:: DATA LISTING

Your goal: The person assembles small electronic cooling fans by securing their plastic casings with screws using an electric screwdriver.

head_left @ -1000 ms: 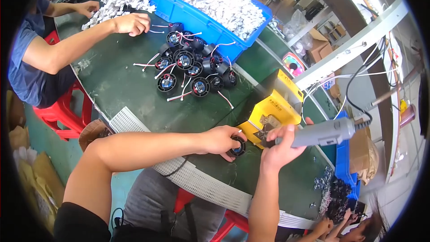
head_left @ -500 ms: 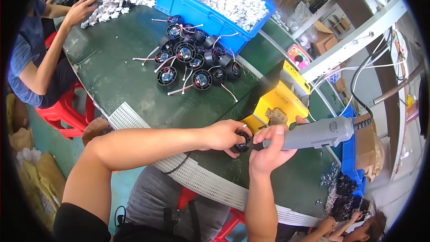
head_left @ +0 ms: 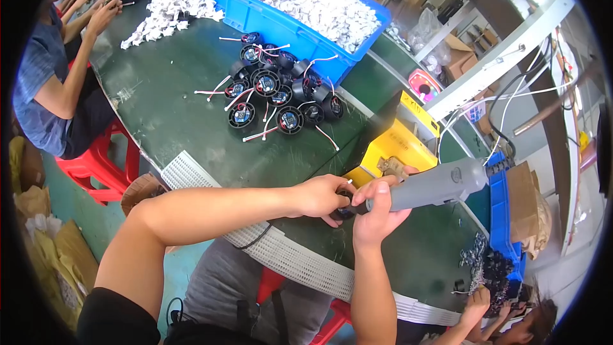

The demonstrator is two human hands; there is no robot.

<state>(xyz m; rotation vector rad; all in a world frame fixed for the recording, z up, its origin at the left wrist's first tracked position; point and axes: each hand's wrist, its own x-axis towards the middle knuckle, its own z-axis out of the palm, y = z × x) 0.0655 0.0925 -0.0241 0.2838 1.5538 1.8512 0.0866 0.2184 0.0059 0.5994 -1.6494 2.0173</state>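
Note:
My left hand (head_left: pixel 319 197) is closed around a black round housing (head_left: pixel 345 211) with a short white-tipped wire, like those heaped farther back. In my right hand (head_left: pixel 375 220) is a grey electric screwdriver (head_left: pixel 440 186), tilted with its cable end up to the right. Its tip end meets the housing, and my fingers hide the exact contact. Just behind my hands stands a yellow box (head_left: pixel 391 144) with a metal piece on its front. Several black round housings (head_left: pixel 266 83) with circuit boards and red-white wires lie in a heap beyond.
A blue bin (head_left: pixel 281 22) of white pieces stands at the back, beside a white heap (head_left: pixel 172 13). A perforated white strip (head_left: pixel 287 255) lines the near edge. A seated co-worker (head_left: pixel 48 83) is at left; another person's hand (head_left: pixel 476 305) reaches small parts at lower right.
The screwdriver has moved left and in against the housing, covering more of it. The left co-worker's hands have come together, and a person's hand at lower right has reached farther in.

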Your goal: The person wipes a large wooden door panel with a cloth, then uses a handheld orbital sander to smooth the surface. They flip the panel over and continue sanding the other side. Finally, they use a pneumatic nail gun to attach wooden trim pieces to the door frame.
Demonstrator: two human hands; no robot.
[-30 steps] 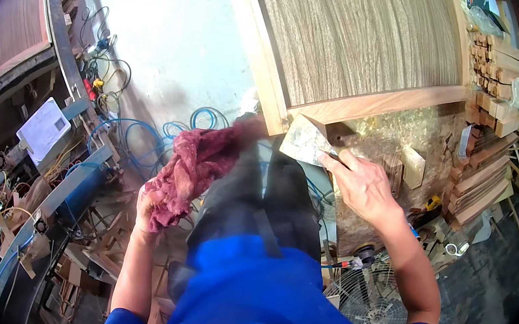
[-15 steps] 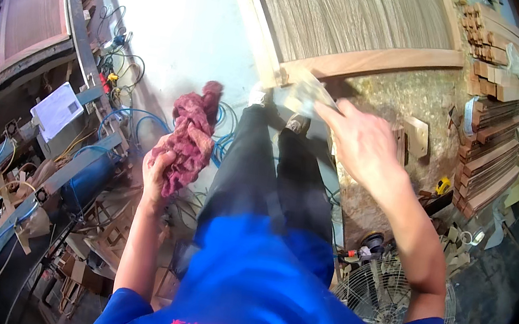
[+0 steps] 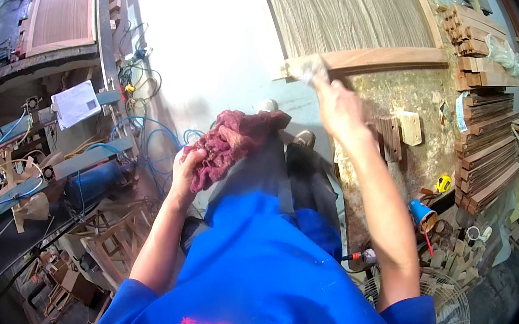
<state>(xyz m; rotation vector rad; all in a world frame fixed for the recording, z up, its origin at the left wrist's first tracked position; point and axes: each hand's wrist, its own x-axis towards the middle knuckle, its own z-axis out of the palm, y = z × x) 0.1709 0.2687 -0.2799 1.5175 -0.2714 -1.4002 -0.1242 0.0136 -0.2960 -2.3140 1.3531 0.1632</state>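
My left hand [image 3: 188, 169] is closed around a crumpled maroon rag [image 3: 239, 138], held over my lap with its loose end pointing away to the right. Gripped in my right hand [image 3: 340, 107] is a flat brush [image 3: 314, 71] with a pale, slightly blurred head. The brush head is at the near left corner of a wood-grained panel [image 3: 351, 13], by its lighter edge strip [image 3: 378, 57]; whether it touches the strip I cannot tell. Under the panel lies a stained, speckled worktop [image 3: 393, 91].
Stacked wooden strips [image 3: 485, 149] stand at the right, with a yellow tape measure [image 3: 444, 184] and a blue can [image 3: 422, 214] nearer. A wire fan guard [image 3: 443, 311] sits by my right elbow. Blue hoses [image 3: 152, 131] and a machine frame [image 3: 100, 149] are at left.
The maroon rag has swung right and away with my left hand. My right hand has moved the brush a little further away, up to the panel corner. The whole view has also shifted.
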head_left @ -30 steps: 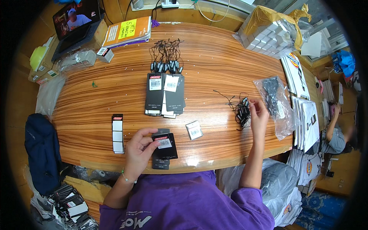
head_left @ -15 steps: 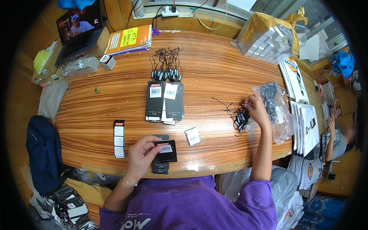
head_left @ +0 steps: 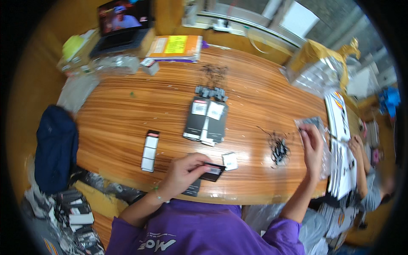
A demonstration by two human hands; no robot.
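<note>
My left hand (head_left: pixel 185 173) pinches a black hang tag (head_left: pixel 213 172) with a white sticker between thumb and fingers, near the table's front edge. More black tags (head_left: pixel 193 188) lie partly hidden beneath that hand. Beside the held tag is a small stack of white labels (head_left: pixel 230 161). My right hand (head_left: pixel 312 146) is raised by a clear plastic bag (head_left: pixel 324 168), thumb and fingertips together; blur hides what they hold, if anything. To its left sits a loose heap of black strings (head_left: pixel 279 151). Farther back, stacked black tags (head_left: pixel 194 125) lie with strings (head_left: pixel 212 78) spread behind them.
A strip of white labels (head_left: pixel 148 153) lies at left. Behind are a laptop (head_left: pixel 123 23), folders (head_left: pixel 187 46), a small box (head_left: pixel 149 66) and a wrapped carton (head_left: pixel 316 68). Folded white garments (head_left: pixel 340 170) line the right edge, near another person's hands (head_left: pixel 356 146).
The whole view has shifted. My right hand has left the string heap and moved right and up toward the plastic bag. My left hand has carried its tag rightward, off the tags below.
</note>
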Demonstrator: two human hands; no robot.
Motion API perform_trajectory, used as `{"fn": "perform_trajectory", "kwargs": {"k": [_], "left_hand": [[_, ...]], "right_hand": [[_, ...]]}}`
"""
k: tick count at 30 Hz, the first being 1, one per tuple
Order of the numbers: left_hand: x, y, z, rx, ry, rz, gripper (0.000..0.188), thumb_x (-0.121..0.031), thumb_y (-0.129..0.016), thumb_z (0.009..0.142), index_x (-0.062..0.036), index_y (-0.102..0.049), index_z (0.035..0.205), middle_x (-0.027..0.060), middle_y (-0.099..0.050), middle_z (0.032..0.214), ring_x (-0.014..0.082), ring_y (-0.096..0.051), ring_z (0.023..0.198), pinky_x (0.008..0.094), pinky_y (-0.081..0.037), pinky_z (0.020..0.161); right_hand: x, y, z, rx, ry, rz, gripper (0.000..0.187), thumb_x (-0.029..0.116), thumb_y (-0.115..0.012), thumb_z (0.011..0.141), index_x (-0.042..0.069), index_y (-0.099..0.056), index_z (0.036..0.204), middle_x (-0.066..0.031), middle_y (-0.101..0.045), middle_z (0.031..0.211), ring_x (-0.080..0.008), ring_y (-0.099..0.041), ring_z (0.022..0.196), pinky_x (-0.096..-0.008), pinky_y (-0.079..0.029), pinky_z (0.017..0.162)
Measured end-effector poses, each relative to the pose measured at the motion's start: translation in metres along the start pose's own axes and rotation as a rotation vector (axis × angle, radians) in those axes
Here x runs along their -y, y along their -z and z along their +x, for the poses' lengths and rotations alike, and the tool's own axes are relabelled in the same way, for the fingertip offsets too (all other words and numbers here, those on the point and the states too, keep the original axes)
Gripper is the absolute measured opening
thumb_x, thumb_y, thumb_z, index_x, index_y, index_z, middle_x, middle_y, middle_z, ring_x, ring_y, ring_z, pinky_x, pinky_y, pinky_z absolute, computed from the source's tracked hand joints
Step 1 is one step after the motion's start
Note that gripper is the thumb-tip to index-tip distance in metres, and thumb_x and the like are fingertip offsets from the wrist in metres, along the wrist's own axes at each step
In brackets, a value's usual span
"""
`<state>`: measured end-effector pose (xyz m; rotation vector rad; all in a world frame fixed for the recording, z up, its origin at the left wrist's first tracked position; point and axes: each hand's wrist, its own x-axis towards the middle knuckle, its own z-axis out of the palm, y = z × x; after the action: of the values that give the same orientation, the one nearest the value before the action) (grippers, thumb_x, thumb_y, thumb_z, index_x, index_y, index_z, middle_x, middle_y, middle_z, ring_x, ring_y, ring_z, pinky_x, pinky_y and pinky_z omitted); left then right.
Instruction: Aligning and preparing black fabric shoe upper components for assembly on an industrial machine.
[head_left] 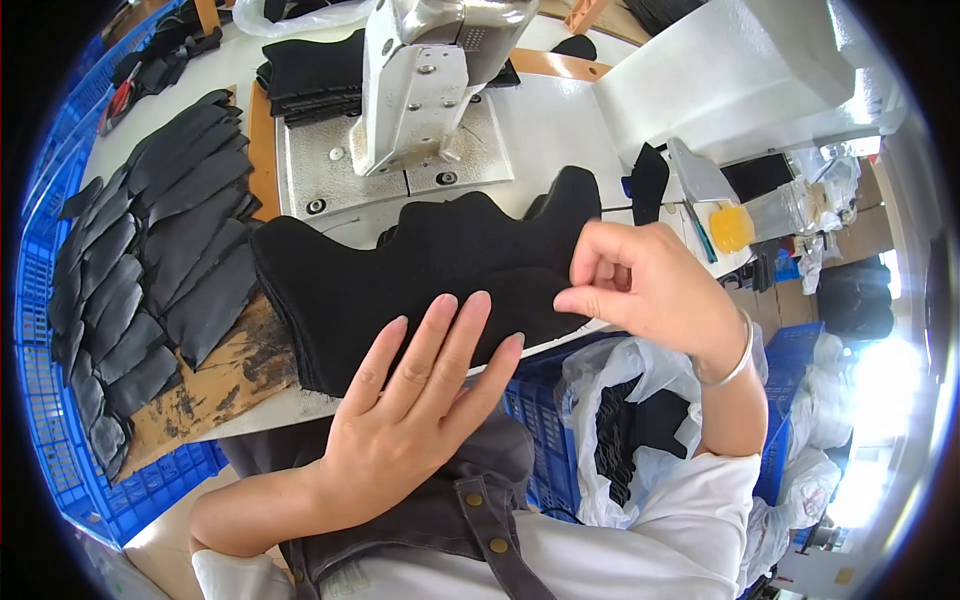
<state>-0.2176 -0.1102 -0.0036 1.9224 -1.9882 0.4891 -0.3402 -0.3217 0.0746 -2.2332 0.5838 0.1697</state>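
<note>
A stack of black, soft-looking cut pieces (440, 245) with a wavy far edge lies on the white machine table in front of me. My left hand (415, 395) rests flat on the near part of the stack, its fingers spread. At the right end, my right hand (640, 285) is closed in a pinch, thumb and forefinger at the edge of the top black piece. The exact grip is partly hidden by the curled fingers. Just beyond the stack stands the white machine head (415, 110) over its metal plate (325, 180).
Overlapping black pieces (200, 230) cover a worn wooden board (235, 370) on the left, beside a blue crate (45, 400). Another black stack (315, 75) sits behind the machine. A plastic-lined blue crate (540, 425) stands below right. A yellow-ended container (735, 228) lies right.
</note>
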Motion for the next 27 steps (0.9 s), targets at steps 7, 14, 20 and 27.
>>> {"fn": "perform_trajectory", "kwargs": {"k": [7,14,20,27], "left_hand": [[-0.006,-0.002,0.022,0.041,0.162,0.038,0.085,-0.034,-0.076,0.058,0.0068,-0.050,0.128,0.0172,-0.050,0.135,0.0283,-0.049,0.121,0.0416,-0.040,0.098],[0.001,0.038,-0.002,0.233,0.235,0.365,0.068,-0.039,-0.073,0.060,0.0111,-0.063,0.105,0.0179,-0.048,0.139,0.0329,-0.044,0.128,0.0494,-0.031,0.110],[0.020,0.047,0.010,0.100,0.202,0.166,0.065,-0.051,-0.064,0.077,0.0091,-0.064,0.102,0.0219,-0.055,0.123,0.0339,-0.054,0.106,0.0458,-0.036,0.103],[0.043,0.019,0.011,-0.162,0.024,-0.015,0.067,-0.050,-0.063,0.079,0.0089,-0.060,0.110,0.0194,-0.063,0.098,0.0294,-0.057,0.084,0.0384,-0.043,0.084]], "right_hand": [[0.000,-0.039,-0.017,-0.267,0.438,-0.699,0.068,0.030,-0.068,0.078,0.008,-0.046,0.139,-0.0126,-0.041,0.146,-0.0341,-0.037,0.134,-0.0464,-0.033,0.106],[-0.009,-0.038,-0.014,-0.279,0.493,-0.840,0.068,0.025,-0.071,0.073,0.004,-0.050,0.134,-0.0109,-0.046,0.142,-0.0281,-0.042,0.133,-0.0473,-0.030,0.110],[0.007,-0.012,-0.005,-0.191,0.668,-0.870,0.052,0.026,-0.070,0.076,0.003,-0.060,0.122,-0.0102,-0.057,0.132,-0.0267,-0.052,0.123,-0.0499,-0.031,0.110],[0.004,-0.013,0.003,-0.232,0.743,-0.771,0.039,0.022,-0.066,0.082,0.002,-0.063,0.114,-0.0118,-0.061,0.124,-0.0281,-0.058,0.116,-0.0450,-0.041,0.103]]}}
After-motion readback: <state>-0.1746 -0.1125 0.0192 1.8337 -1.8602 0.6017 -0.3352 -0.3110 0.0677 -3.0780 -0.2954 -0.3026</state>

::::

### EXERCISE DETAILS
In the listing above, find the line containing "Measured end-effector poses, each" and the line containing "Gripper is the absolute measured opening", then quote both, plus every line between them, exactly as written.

### SOLUTION TO THE PROBLEM
Measured end-effector poses, each relative to the pose measured at the motion's start: translation in metres along the start pose's own axes and rotation as a rotation vector (axis × angle, radians) in those axes
Here x runs along their -y, y along their -z and z along their +x, for the poses' lengths and rotations alike, and the tool's own axes are relabelled in the same way, for the fingertip offsets too (all other words and numbers here, those on the point and the states too, keep the original axes)
Gripper is the absolute measured opening

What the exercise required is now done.